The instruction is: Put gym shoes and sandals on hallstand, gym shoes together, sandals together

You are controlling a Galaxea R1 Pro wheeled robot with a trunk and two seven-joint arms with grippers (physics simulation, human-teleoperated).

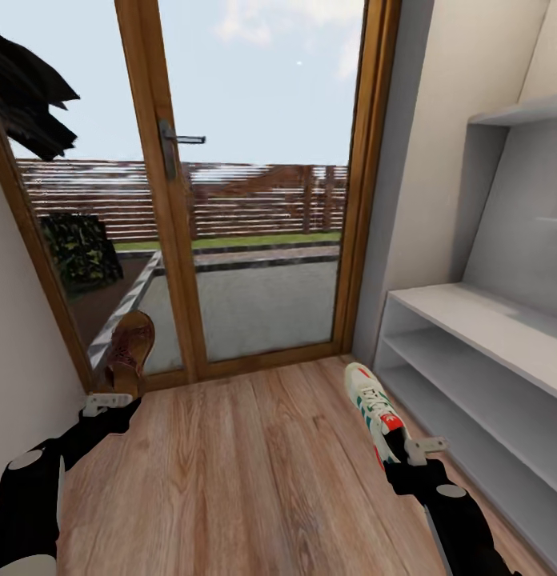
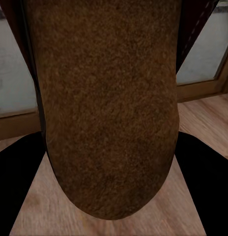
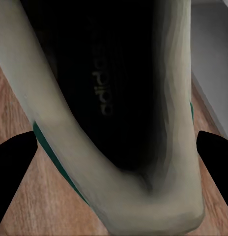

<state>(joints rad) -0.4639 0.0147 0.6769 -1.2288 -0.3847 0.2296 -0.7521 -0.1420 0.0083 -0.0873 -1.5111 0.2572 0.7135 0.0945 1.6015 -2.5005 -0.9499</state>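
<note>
1. Head view: left gripper (image 1: 110, 400), at 8 o'clock, is clamping a sandal (image 1: 131, 349) aloft; right gripper (image 1: 418, 450), at 4 o'clock, is clamping a sneaker (image 1: 373, 406) beside the rack (image 1: 486, 320), ready for shelving.
2. Left wrist view: sandal sole (image 2: 106, 108) is sitting between closed fingers (image 2: 18, 187).
3. Right wrist view: sneaker heel (image 3: 143, 162) is sitting between closed fingers (image 3: 13, 162), over the floor (image 3: 45, 196).

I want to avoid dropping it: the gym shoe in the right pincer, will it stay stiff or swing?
The gym shoe projects forward from the right pincer without sagging, so probably stiff. Held at its heel end, it may pivot if jolted.
</note>
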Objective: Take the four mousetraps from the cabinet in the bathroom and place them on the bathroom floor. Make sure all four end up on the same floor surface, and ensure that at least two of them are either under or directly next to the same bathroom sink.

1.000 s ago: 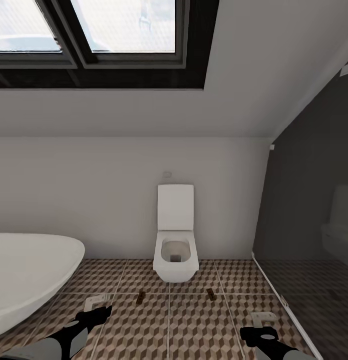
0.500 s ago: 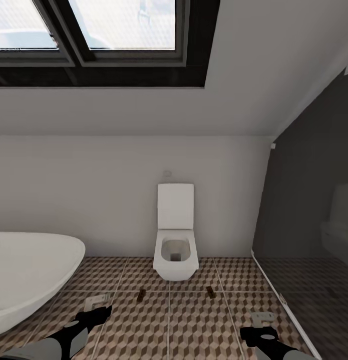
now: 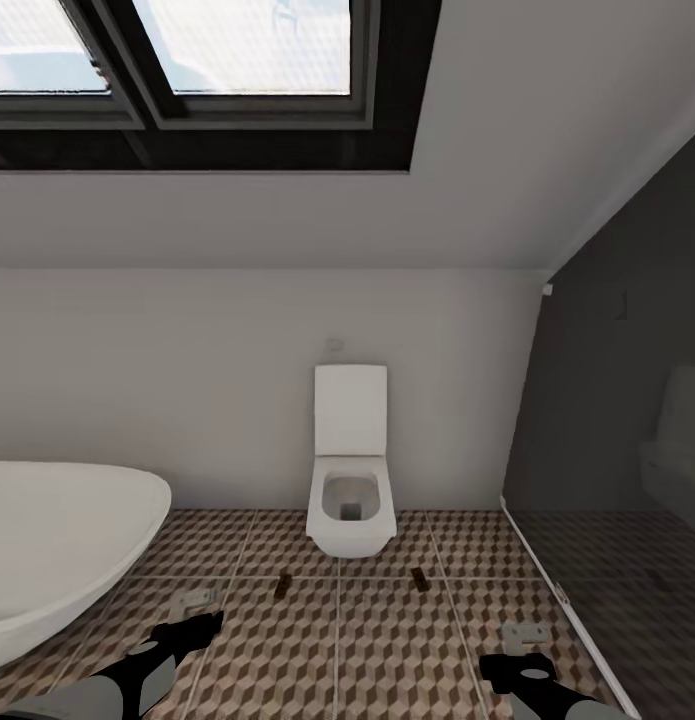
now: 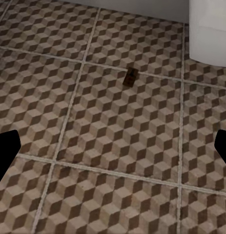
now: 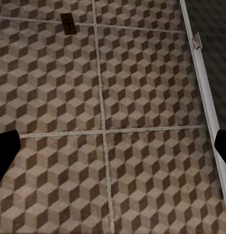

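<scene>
Two small flat brown wooden mousetraps lay on the cube-patterned brown and beige tiled bathroom floor (image 3: 387, 650) just before the white wall-hung toilet (image 3: 351, 490): one mousetrap (image 3: 282, 587) off its bathtub-side corner, the other (image 3: 419, 578) off its glass-screen side. Both pincers, left gripper (image 3: 192, 612) and right gripper (image 3: 517, 648), hung empty with fingers spread. Judged from this, neither trap was near a sink, so the sensible course was turning to find the basin and cabinet before fetching more.

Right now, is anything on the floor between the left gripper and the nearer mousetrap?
Nothing visible. In the head view only bare patterned floor tile lies between the left gripper and that mousetrap. The toilet stands beyond it, and the bathtub is off to the side.
</scene>
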Tool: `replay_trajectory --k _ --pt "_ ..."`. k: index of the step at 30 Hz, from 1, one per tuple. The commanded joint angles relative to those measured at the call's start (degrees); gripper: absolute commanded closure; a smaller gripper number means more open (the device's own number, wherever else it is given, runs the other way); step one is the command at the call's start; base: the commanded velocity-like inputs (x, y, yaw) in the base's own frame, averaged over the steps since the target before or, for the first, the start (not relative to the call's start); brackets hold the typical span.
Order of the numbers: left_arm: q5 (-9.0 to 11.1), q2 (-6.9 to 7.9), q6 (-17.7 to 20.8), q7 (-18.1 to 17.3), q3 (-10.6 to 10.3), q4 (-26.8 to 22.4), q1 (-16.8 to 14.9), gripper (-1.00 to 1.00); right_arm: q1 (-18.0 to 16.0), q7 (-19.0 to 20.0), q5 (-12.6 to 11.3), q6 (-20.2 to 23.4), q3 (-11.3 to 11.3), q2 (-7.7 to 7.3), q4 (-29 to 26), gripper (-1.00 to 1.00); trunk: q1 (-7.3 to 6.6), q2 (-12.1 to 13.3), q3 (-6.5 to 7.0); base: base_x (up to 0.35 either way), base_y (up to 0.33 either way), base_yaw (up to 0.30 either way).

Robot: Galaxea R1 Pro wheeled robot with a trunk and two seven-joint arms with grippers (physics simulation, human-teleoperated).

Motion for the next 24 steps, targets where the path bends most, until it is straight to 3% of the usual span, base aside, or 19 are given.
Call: replay_trajectory --k 1,24 --pt "0.61 0.01 -0.19 -0.26 -0.45 0.09 -0.05 -1.0 -0.08 -0.2 0.57 -0.3 -0.49 -0.01 0.17 -1.0 -0.23 0.37 0.02 0.0 0.0 0.0" --pt "0.61 0.01 -0.21 -0.27 -0.45 0.09 -0.05 -1.0 -0.08 -0.32 0.57 -0.19 -0.49 -0.01 0.17 -1.0 -5.28 9.59 2.57 0.0 0.0 0.0"
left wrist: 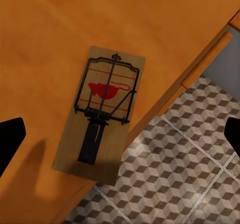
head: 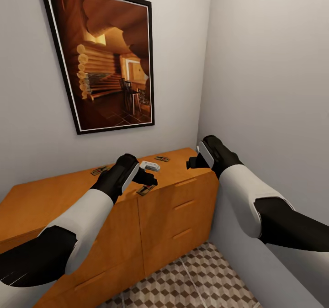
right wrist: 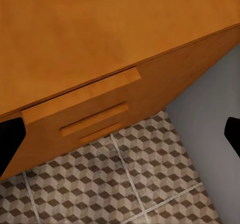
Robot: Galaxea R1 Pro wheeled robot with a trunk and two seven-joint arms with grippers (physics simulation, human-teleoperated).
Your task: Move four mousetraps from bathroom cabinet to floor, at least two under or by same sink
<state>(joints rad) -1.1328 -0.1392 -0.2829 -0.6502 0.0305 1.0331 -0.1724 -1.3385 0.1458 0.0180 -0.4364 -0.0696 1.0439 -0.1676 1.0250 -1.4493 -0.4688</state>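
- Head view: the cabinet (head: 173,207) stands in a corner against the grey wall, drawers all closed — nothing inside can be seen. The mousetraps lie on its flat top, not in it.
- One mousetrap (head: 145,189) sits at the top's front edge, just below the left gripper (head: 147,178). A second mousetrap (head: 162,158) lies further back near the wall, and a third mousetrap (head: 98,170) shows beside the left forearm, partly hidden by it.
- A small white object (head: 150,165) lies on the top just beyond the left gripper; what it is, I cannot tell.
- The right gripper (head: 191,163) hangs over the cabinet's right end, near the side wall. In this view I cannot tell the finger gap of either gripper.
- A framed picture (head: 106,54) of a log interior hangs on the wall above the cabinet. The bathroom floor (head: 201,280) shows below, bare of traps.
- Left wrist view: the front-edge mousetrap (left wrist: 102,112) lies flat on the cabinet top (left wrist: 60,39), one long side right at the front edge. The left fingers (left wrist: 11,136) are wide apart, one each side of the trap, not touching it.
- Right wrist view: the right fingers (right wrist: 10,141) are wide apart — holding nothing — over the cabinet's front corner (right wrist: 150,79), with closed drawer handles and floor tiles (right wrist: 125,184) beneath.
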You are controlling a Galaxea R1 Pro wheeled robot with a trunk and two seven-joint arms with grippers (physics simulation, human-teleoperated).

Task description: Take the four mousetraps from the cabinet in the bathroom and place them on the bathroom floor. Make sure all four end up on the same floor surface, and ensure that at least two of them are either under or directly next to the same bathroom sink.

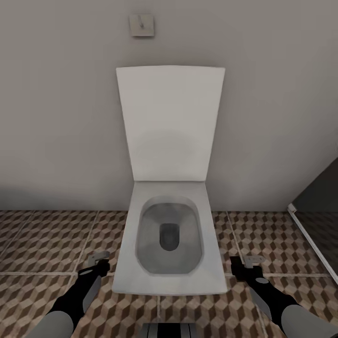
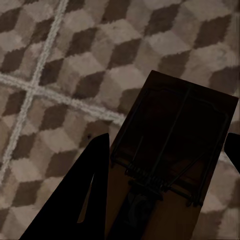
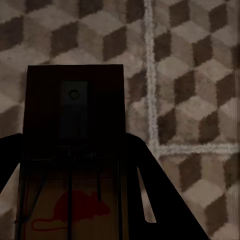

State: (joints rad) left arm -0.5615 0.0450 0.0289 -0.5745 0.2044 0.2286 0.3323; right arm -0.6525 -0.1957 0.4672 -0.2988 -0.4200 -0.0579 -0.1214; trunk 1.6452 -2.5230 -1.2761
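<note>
**Mousetraps held one per gripper, toilet dead ahead, no sink in sight**

Mousetraps clamped in both hands, above the bathroom floor (image 1: 42,244). Left gripper (image 1: 96,263) closed on a mousetrap (image 2: 175,150), board reaching forward past the fingertips, long axis running along the fingers, wire bar across it; cube-pattern tiles and a grout crossing beneath. Cannot tell from the wrist view how high above the tiles. Centre: white toilet (image 1: 169,244), lid up against the grey wall, small wall plate (image 1: 142,25) above it, bowl sitting between the two arms and blocking any straight move forward. Right gripper (image 1: 248,265) likewise shut on a second mousetrap (image 3: 75,150), red mouse print near the fingers, far end of the board pointing away along the finger line. Far right: dark shower enclosure (image 1: 319,206) with a pale edge strip. Open tile on both sides, left and right of the bowl, equally near each arm. Probably still a turn or drive needed before setting down beside a sink.
</note>
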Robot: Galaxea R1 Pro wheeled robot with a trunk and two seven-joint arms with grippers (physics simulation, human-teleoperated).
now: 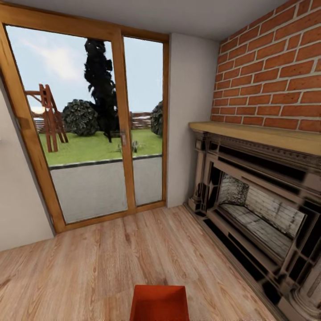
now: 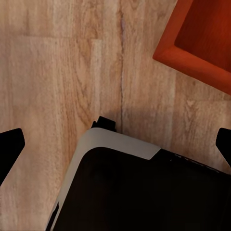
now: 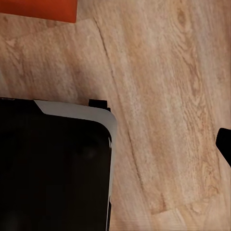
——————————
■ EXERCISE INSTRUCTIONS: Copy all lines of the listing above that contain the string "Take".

■ ANSWER FOR THIS EXERCISE:
Objective: Take the four mousetraps from the cabinet in the bathroom and place them on the bathroom floor. Make sure all four end up on the same floor surface, and ensure that at least two of them are either under or directly next to the same bathroom sink.
Task description: Take the four mousetraps from the cabinet in the bathroom and place them on the bathroom floor. Make sure all four end up on the same floor surface, and ensure that at least two of them are either under or directly next to the same bathroom sink.

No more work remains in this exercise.